Sunflowers can grow to 10 feet high and are very attractive to birds and butterflies as well as bees. I first saw a sunflower in a neighbour’s garden in Britain and was awed by its size (I was 2 years old). It was then pointed out to me that the black and white seeds the parrot my great-aunt’s friend owned ate sunflower seeds, and since then I have always thought of them as bird food, although I have eaten them as a snack with pumpkin seeds. They are often eaten in this way in Greece and Italy, but I can’t quite get rid of the thought of the parrot snacking on them.

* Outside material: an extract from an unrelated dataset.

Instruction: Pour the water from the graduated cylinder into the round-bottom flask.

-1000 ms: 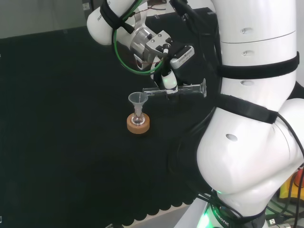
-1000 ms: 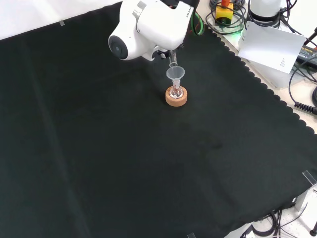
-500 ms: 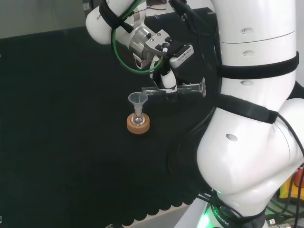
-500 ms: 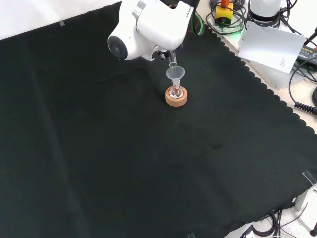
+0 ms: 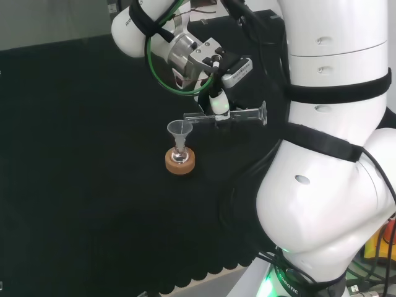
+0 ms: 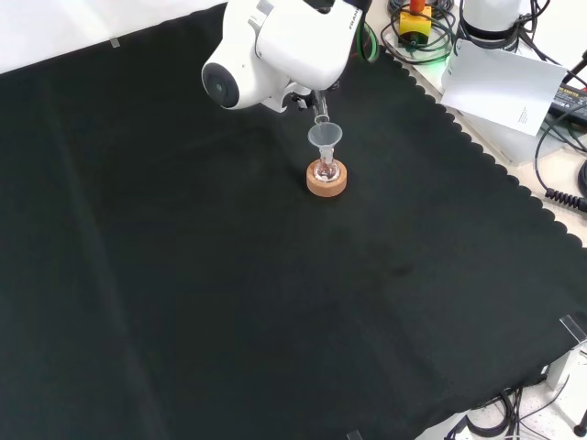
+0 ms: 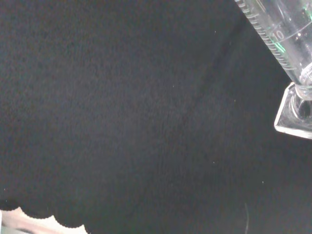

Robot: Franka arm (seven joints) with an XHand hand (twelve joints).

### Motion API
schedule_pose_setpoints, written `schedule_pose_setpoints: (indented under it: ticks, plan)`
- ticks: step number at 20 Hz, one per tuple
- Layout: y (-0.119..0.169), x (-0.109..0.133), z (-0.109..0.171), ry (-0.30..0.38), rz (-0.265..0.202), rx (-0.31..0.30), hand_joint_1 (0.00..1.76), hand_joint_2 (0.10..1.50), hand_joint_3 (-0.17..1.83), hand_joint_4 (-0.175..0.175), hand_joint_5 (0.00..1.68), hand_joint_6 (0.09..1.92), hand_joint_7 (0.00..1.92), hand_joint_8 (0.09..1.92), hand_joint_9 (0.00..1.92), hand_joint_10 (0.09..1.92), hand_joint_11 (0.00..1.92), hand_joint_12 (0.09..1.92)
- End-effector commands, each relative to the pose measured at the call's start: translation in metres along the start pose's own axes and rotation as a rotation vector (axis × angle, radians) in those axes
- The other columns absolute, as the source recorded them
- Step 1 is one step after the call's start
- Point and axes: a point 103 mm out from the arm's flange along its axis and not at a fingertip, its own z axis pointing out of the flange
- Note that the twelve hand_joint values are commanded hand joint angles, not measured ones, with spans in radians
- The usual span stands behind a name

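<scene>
Head view: hand (image 5: 218, 104) curled round the graduated cylinder (image 5: 238, 115), which lies about level in the air. Its mouth points left, just above and right of the funnel (image 5: 179, 129); its foot points right, near the arm's big white link (image 5: 334, 93). The funnel sits in the neck of the round-bottom flask (image 5: 180, 156), which rests on a cork ring (image 5: 180, 162). Black cloth (image 5: 74, 154) lies bare to the left of and in front of the flask; its scalloped near edge runs along the lower part of the view, well apart from the stand.

Front view: white link (image 6: 275, 46) stands before the hand. The cylinder's mouth end (image 6: 321, 116) shows below it, just above the funnel (image 6: 324, 137). Flask (image 6: 326, 170) and cork ring (image 6: 326, 181) stand in the upper middle of the cloth (image 6: 229, 302). Wide bare cloth below and left; the scalloped right edge is well off.

Wrist view: cylinder (image 7: 282, 34) with its graduations and foot (image 7: 295, 112) close by, bare cloth (image 7: 122, 107) beyond, scalloped edge at one corner
</scene>
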Motion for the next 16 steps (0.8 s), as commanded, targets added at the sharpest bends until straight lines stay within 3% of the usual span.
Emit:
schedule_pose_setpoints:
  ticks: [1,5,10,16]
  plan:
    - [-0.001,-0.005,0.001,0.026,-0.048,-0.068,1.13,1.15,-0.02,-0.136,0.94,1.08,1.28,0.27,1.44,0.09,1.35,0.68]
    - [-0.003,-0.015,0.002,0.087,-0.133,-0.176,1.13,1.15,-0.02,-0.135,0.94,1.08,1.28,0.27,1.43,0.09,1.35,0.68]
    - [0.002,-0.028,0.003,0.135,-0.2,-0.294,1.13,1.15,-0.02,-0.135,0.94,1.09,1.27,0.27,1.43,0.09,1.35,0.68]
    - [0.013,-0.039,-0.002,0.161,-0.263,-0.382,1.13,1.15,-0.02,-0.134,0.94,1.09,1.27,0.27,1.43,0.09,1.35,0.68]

   I have since seen fields of sunflowers in Italy in Tuscany and the Marche regions and have been impressed with their sun turning abilities. They face one way in the morning and in the evening, on the return journey they face in the opposite direction; truly sun turners or girasole as they are called in Italian. Another member of the Helianthus (literally sun=Helios and anthus=flower in Greek) family is the Jerusalem artichoke, Helianthus tuberosus.
   Sunflowers are native to the Americas and were domesticated by the Native Americans three thousand years ago. They were revered by the Aztecs and the priestess in the temples of the sun used to carry the flowers and wear wreaths of them in their hair. The Spaniards found delicately wrought golden sunflowers when they arrived in Peru in the 16th century. It was the conquistadores who were responsible for introducing the flowers to Europe in the 16th century where they were grown as curiosities.
Sunflower Seeds
  The oil yield of the seeds was increased by the Russians from 28% to nearly 50 % in the 19th century and now the oil is extensively used in cooking as it has a high smoke point and can be mixed with oils that have a lower smoke point such as olive and sesame oils. Sunflowers are also sources of biodiesel, but the cost of the oil prohibits it from being widely used as biodiesel currently.

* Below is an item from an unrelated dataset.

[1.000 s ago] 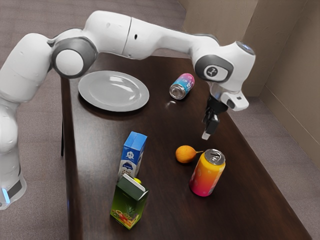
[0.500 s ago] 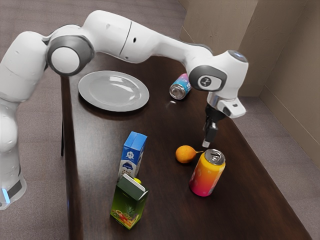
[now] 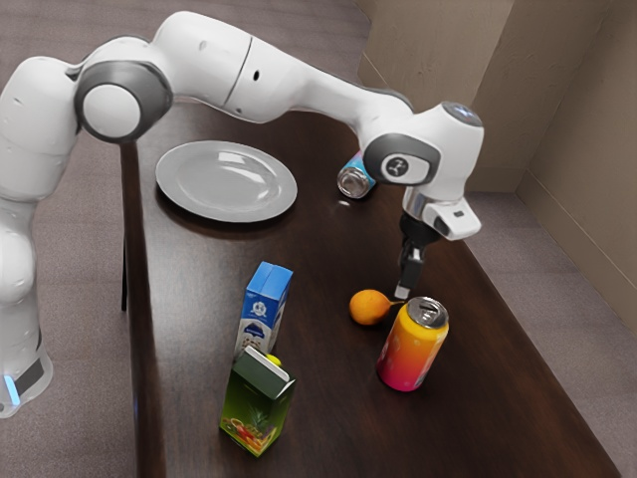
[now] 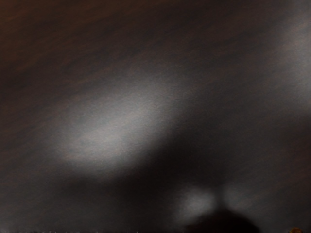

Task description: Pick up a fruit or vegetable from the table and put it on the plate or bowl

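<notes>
Resting fruit (image 3: 368,307) just beside tool (image 3: 404,291)

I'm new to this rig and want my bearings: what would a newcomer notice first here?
The big white arm sweeps over the dark table, its claw hanging right by a small orange fruit. An upright orange-pink can stands just beside that fruit, and a grey plate lies at the table's far end.

White arm (image 3: 249,75) arched over the table (image 3: 328,249), elbow raised, wrist bent downward, black gripper (image 3: 402,290) hung low above the table (nearly vertical).
</notes>
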### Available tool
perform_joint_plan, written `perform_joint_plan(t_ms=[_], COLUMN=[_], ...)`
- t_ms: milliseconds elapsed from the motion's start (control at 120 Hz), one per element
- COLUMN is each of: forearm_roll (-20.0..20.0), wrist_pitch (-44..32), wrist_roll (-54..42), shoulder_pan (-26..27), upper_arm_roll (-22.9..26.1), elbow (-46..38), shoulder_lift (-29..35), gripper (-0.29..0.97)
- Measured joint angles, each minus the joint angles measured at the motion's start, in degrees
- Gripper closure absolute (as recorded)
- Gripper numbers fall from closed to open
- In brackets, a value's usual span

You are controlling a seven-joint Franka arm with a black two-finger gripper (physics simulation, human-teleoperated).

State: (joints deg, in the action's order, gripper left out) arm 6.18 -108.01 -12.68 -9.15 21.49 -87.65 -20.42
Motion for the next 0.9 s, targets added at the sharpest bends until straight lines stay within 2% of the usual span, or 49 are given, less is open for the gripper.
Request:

    The seeds and oil are rich in vitamins A and E and the oil may be used as a moisturizer for oily skins as it has drying properties, but improves the elasticity of facial skin.
  No part of the plant is wasted as the stems are good for fuel when dry and the stems and leaves can be given to domestic animals as tasty fodder. The oil-cake left after the oil has been extracted from the seeds is also used as animal fodder. Even the flowers can be used to make a yellow dye.
Painting by Van Gogh
  Sunflower oil contains a high proportion of unsaturated fatty acids (90%) with the remaining 10% made up of saturated acids, palmitic and stearic. The oil is good as salad dressing, for cooking and is made into margarine.

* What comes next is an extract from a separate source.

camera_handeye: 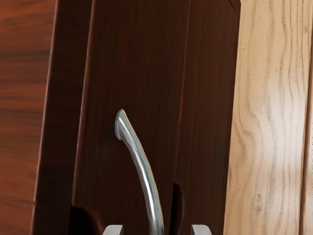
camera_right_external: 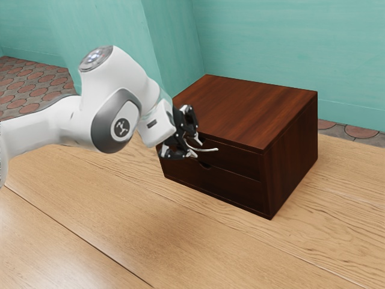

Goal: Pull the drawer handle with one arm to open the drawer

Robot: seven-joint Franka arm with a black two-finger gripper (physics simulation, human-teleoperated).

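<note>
Drawer handle (camera_right_external: 206,147), at the exterior frame's centre, wants a square grip. The gripper (camera_right_external: 191,144) straddles it with fingers apart (nothing clamped yet), so it should close fully, then pull straight out toward the frame's lower left. The handle is a slim, curved silver bar on the upper drawer (camera_right_external: 231,158) of the dark wooden cabinet (camera_right_external: 252,108).

Dark brown wooden drawer (camera_right_external: 236,160), the upper of two, sits at the centre of the exterior view, front upright. Its curved silver handle (camera_right_external: 203,147) juts out left of the front's middle.
</note>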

   The seeds have diuretic and expectorant properties and have been used to treat bronchial, laryngeal and pulmonary problems, as well as coughs and colds. The recipe for a cough medicine is given below. The tincture made from the seeds has been used to reduce fevers, while the leaves from the plant have been incorporated into some herbal tobaccos.

2 oz sunflower seeds
2 pints water
6 fl.oz. gin
6 oz sugar

Boil the seeds in the water until it is reduced to 12 fl ozs.
Strain and add the gin and sugar stirring until the sugar dissolves.
Dose: 1-2 tsps 3 or 4 times a day.
This has Taste and is a Treat(ment).